The lines to copy are those holding the string "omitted" in the entries below.

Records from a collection
^^^^
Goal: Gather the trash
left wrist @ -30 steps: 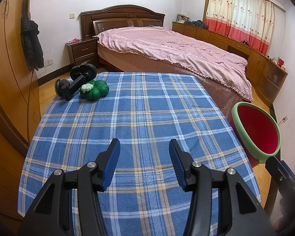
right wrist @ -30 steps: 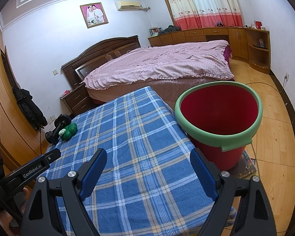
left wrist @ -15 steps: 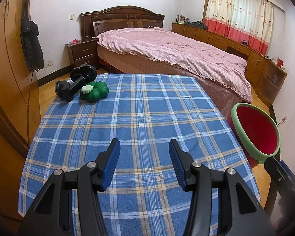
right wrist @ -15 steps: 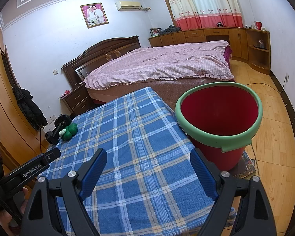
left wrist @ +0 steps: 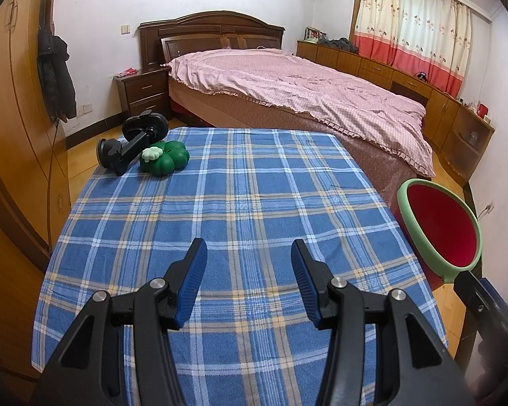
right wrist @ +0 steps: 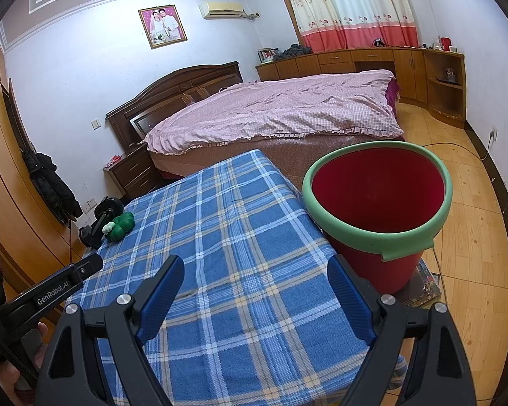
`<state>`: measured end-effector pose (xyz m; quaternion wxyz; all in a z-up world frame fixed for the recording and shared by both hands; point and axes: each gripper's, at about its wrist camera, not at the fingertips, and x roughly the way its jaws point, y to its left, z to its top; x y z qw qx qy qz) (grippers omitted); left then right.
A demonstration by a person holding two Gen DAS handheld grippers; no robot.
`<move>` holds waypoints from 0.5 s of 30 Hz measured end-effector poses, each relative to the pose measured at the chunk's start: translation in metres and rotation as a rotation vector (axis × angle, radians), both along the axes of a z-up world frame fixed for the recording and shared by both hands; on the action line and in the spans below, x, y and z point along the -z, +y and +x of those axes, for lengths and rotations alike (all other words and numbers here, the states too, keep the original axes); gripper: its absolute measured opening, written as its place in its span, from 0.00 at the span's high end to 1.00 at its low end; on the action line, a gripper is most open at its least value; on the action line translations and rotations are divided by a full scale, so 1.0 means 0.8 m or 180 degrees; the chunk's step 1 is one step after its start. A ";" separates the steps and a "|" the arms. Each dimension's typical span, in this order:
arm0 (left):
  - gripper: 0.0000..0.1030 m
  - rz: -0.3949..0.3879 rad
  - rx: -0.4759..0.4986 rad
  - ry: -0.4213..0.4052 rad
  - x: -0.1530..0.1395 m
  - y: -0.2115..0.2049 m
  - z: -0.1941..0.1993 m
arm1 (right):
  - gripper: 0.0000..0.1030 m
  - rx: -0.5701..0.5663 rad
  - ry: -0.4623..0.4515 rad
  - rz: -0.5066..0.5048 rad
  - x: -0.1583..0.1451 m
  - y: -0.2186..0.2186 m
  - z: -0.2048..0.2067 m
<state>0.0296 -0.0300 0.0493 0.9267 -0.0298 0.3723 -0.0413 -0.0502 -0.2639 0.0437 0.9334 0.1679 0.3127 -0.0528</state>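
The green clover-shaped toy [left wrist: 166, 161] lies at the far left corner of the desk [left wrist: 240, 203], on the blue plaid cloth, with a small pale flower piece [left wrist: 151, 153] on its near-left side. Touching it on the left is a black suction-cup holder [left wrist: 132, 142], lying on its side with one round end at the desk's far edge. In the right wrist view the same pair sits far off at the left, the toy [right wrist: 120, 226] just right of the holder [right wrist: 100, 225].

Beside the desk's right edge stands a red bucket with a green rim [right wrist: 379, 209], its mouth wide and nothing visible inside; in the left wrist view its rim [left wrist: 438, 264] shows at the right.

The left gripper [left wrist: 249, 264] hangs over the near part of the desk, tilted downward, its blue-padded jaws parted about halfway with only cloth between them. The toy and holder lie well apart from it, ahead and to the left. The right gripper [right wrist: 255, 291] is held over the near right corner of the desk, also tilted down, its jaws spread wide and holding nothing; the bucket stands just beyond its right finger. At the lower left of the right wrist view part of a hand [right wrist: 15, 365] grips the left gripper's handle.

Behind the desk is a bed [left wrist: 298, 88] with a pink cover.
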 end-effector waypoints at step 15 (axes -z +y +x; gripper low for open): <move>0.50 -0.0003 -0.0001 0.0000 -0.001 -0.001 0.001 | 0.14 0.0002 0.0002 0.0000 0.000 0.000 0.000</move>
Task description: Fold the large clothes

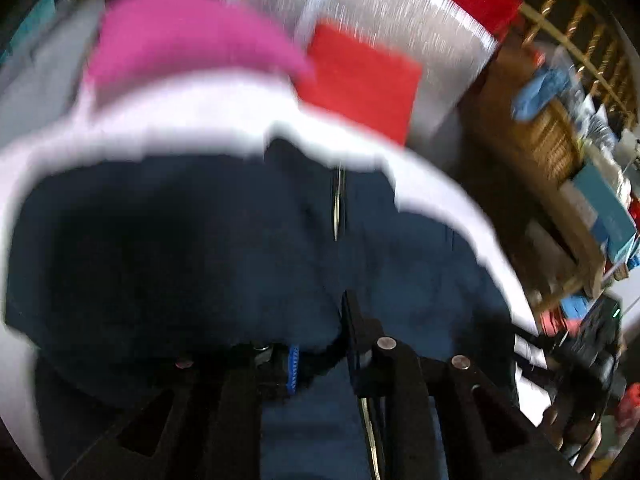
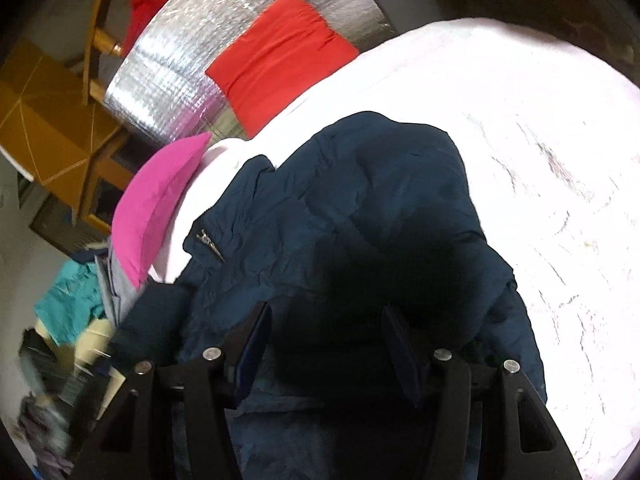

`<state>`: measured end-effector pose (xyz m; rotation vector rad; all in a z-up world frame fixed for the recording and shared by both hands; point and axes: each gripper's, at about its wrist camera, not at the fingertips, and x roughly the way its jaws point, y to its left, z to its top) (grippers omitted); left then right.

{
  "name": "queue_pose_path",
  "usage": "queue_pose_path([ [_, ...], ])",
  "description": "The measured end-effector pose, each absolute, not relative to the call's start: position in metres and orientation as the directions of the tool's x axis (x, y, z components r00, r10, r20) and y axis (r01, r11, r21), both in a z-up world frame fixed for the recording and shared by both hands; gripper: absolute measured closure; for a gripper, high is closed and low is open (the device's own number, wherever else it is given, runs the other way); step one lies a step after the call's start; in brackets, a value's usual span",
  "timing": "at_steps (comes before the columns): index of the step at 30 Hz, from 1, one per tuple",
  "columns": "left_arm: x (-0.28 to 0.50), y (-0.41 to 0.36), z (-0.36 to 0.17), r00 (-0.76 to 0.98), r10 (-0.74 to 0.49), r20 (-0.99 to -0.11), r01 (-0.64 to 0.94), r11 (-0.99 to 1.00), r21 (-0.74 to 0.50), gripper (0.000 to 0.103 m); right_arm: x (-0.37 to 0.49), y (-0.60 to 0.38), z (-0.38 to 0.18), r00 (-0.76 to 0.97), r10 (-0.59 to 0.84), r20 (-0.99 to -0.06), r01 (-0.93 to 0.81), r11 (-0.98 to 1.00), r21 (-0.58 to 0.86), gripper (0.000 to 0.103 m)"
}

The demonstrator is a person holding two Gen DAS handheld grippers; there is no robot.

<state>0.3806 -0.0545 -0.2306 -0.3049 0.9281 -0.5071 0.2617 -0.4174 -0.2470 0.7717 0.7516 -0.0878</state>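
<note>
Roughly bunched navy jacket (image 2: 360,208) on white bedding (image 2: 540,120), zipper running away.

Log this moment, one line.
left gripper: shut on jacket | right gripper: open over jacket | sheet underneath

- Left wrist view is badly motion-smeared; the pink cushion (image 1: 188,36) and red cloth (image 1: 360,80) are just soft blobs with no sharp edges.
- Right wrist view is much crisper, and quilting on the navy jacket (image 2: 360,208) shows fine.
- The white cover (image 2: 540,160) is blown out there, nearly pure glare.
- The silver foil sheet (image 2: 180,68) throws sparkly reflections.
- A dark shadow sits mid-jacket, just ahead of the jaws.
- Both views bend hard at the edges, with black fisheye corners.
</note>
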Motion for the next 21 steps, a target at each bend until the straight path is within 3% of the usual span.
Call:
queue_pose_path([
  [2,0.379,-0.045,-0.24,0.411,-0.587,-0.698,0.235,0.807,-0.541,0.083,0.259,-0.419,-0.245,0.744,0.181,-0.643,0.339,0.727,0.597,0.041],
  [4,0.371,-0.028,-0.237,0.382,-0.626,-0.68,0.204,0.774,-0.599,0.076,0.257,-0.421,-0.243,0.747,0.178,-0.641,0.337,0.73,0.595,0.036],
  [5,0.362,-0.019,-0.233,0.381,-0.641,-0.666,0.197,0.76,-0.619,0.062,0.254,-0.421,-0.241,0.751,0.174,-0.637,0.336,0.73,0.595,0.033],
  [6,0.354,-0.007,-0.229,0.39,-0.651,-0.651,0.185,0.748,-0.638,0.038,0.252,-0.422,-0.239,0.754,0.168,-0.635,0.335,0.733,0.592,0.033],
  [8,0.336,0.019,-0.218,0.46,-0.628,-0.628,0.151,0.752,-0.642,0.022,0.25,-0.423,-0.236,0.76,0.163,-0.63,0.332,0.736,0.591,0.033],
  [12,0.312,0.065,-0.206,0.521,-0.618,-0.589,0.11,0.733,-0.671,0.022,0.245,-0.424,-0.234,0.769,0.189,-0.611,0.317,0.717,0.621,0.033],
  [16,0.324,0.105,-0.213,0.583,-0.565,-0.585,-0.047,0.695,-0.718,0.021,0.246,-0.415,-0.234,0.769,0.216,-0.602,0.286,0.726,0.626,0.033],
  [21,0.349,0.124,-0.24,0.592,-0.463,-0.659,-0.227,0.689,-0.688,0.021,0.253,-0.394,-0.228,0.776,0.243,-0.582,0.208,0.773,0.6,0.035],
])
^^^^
§ TASK RESPONSE
`<state>`: measured end-effector pose (xyz m; quaternion wxyz; all in a z-up world frame fixed for the recording and shared by both hands; point and axes: each gripper's, at about its wrist camera, not at the fingertips, and x roughly the way its jaws point, y to its left, z to its top; x y z qw qx qy qz) (grippers omitted); left then right.
`<state>`: measured end-effector pose (xyz m; rotation vector rad; all in a z-up world frame fixed for the recording and shared by both hands; point and axes: each gripper's, at about its wrist camera, not at the fingertips, and x roughly the way its jaws point, y to its left, z to its top) (grippers omitted); left then right.

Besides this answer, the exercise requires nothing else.